# WORK INSTRUCTION:
Reproduce only the lines of the material below that start at the line containing "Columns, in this" and stop at the line containing "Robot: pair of". Keep both end lines.

··········

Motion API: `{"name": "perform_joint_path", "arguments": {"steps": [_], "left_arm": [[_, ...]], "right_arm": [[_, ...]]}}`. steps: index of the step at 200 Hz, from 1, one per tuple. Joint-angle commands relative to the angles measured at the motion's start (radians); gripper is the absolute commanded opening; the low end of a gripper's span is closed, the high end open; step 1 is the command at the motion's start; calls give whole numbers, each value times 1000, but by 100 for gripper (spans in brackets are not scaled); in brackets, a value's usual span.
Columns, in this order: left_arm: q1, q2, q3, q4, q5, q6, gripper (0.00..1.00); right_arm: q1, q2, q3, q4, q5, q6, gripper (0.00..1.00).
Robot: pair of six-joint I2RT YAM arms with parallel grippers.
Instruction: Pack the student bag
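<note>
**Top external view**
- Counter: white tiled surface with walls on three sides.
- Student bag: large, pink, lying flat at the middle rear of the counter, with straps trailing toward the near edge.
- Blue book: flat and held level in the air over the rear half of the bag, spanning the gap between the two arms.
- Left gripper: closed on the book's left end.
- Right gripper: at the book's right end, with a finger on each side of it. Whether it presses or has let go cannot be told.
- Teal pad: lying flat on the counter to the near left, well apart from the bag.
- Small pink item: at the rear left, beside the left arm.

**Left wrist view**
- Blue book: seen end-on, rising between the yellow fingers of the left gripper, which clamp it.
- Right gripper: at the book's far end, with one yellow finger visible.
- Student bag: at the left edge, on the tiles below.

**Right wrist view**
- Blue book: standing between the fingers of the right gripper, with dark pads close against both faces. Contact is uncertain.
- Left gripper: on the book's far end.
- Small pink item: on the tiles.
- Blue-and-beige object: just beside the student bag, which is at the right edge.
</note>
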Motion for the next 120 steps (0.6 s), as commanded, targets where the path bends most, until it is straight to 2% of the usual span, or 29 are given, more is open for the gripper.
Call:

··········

# TASK ANSWER:
Columns, in this order: left_arm: q1, q2, q3, q4, q5, q6, gripper (0.00..1.00); right_arm: q1, q2, q3, q4, q5, q6, gripper (0.00..1.00).
Robot: pair of six-joint I2RT YAM arms with parallel grippers.

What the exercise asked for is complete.